Świetna jest także Freema Agyeman jako Nurse (w polskim przekładzie Marta - mamka Julii), której postać przełamuje niezwykle ciężki klimat całości, wprowadza odrobinę humoru, choć nie na tyle, by odstawać od całości i łamać konwencję.
Tom Holland gra dobrze, choć na tle swojej partnerki nie lśni tak, jak mogłoby się wydawać, że powinien. Jest wiarygodny w swoim zagubieniu i oddaniu Julii. Jego przemiana pod wpływem tragicznego splotu wydarzeń jest subtelna, ale widoczna. To przecież wciąż bardzo młody chłopak, który właśnie stanął twarzą w twarz ze śmiercią.
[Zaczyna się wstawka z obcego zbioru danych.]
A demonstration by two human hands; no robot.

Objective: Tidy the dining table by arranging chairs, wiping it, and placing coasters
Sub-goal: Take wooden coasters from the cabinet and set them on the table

▪️ Co w takim razie jest nie tak z tym spektaklem, że zbiera tak skrajne opinie, co się nie zdarzało chyba nigdy w przypadku Jamiego Lloyda?
Szekspir jest nudny.
Nie generalnie, ale dla współczesnego widza, który przybywa obcować z teatrem pod wpływem bodźca w postaci celebryty w obsadzie.
Szekspir jest ciężki sam w sobie, a podany w takiej formie, jaką proponuje Lloyd staje się nieznośnie drażniący i niewygodny.
Szekspir jest wymagający.
I Lloyd jest wymagający.
To intelektualne wyzwanie, które wymaga przygotowania, a wręcz lat przygotowań. I to jest z jednej strony potężna siła, a z drugiej największy minus tej inscenizacji, bo brakuje jej samodzielności. W oderwaniu od pozostałych produkcji Lloyda jest jedynie interesującym performancem, w którym brakuje dynamiki. Z drugiej strony w świetle blasku „Sunset Boulevard” wypada po prostu blado, bo nie oferuje nowych rozwiązań i tu wracamy do pytania postawionego na początku tego tekstu: czy to jeszcze konsekwencja czy już rutyna.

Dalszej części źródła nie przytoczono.